Вот, исходя из материалов процесса, корреляты оцепенело-обреченной рефлексии или наваждения Левина, «врача-убийцы», приведшие Горького к «гарантированной смерти»: «Алексей Максимыч любил прогулки. Ему было предложено их практиковать без ограничений… Горький очень любил труд; в парке, в саду любил рубить сучья деревьев или скалывать кусочки скал. Все это ему было рекомендовано во вред здоровью. Горький любил огонь, пламя, и это было нами использовано. После утомления Горького работой, собиралось все в кучу, разжигалось пламя, Горький стоял около этого костра, было жарко и все это пагубно действовало на его здоровье…»

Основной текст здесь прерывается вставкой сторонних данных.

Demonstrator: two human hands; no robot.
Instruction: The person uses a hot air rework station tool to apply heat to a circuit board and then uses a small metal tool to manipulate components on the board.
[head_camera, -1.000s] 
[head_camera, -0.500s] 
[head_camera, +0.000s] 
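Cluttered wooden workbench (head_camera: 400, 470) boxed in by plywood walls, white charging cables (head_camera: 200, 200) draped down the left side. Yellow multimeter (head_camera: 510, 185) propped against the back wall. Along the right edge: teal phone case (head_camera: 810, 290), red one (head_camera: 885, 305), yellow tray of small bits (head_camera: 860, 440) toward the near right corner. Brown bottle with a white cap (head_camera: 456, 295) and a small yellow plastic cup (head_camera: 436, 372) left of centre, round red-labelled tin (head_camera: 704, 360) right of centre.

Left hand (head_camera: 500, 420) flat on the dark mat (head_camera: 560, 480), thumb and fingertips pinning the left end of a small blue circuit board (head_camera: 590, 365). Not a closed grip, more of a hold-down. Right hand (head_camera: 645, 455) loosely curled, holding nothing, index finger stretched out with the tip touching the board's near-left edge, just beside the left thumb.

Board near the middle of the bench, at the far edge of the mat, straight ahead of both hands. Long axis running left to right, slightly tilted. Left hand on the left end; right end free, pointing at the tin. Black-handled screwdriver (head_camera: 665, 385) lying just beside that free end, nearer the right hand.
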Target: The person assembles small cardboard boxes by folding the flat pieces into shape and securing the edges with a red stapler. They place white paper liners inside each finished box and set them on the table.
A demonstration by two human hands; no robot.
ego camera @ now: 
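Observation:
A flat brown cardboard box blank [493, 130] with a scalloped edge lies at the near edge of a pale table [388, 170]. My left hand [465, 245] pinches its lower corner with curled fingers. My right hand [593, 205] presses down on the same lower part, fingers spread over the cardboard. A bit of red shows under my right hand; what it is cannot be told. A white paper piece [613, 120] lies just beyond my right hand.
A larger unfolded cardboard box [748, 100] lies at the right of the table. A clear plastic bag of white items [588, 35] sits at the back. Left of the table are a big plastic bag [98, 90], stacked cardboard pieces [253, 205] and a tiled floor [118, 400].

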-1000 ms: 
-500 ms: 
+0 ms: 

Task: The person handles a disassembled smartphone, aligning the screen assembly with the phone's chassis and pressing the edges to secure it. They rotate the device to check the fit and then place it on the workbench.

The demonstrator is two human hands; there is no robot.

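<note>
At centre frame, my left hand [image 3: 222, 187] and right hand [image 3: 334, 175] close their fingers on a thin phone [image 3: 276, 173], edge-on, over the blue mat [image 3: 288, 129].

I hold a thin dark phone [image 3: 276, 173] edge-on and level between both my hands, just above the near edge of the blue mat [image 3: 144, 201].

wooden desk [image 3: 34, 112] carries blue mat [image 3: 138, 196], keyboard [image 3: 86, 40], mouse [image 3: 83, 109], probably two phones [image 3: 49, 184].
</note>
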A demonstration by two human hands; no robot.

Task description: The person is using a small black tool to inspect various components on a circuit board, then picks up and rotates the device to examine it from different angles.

«…Для приезда Горького в Москву был выбран такой момент, чтобы он мог заразиться гриппом. Он был очень склонен к заболеванию гриппом, и грипп часто осложнялся бронхитом или воспалением легких. Узнав, что в доме Максима Горького гриппозное заболевание (внучки тогда болели гриппом), Ягода сообщил об этом в Крым, и было организовано возвращение Максима Горького. Приехав в гриппозную квартиру, Горький заболел гриппом, который очень быстро осложнился крупозным воспалением легких, принявшим сразу тяжелое течение…Мы применяли только те лекарства, которые в этих случаях обычно применятся, но применяли их в неимоверно большом количестве. В данном случае они переходили в свою противоположность. Сердечный мотор, бесконечно нажимаемый, сдавал свои силы, терял свою работоспособность и в конце концов не выдержал».(см. «Судебный отчет по делу антисоветского право-троцкистского блока» М., Юридическое издательство НКЮ СССР, 1938; М. «Международная семья», 1997)
15 марта 1938 года Левин был расстрелян в Москве. Владислав Ходасевич, хорошо знавший Льва Григорьевича, выразил сомнение относительно газетной версии в виновности врача, «умертвившего великого писателя». В своем эссе «О смерти Горького», увидевшего свет много позже, он дал такое толкование случившемуся: «В газетах представлены сведения не слишком точные. По тому, что сообщалось о Левине, читатель мог заключить, что это какой-то мелкий провинциальный врач, раздобытый большевиками для темных дел. В действительности Левин успешно практиковал в Москве и его называли «кремлевским врачом»; он лечил Ленина, К. Цеткин, Дзержинского, Менжинского, Ягоду и всю его семью. Был популярен в артистической среде – дружил с семьей Леонида Пастернака, хорошо знал Шаляпина, Качалова, Р. Роллана. И вот когда он признается, что ускорил смерть Горького, – все существо мое отказывается верить ему». («Некрополь». М., 1996)
19.
Нынешний расхожий постулат: «Горький есть 100-процентная эссенция тоталитарной идеологии, которую не может выдержать даже самый притерпевшийся желудок», – сплошная русофобия, продукт инфантильно-суррогатного сознания унтерменьшей, обслуживающих воцарившуюся ложь. Дело в том, что «воинствующая тотальность», мнящаяся доморощенному некро-образованцу Виктору Ерофееву и прочим эрзац-культуртрегерам особенностью одного Горького, принадлежит всем сколько-нибудь значительным русским писателям без исключения. Именно живая целостность, клокочущая пассионарность, божественная органика являют в сей мессианский час способ постижения «бытийного текста».